WHAT THE EXERCISE ASKS:
Give back the listing underneath, unchanged and complete.

(GIVEN MATERIAL begins)

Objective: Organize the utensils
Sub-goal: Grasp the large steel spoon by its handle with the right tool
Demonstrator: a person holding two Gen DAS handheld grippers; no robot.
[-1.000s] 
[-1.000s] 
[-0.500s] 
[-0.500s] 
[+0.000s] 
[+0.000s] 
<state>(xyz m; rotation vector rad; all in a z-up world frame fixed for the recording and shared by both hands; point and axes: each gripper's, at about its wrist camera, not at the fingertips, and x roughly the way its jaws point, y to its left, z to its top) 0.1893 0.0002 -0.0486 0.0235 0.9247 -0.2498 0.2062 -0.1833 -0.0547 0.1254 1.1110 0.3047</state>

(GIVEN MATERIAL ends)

COMPLETED TASK:
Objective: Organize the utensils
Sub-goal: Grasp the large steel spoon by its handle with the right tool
Demonstrator: a person holding two Gen DAS handheld grippers; no robot.
[-1.000s] 
[-1.000s] 
[-0.500s] 
[-0.500s] 
[+0.000s] 
[+0.000s] 
<state>(xyz m; rotation vector rad; all in a z-up world frame fixed for the recording and shared by both hands; point and axes: each gripper's, at about its wrist camera, not at the fingertips, and x roughly the way its jaws point, y to its left, z to its top) 0.1893 0.0002 -0.0486 0.0235 0.9247 -0.2498 0.2062 -0.1833 -0.0547 0.1254 1.1110 0.3047</state>

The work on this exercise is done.